→ **Supplied material**:
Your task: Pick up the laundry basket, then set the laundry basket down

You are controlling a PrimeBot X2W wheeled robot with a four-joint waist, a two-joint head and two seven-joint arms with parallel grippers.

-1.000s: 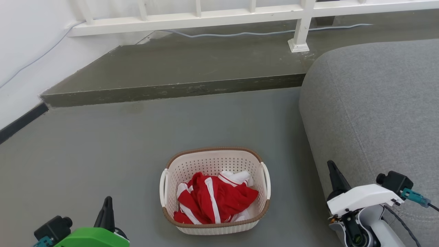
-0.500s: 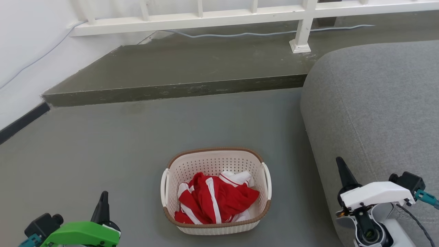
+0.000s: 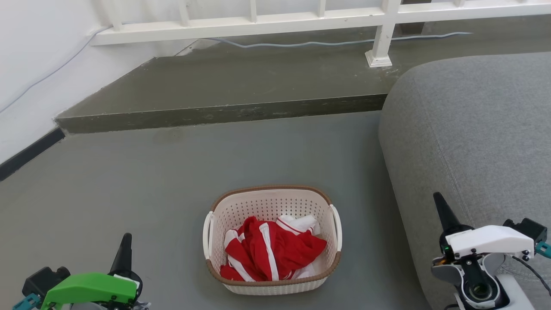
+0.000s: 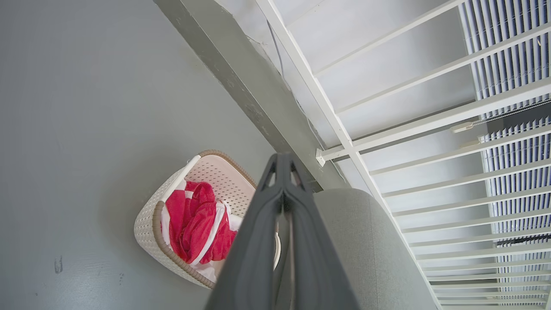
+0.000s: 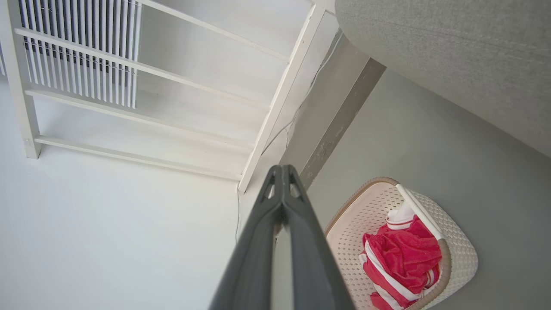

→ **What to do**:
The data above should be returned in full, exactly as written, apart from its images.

→ **Output**:
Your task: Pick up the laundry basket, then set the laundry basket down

You are controlling a PrimeBot X2W wheeled robot with a four-joint waist, a two-joint head and two seven-joint arms with parallel grippers.

-1.000s: 
-0.500s: 
+0.000s: 
+0.000s: 
+0.000s: 

The exercise is done, and no more output is needed.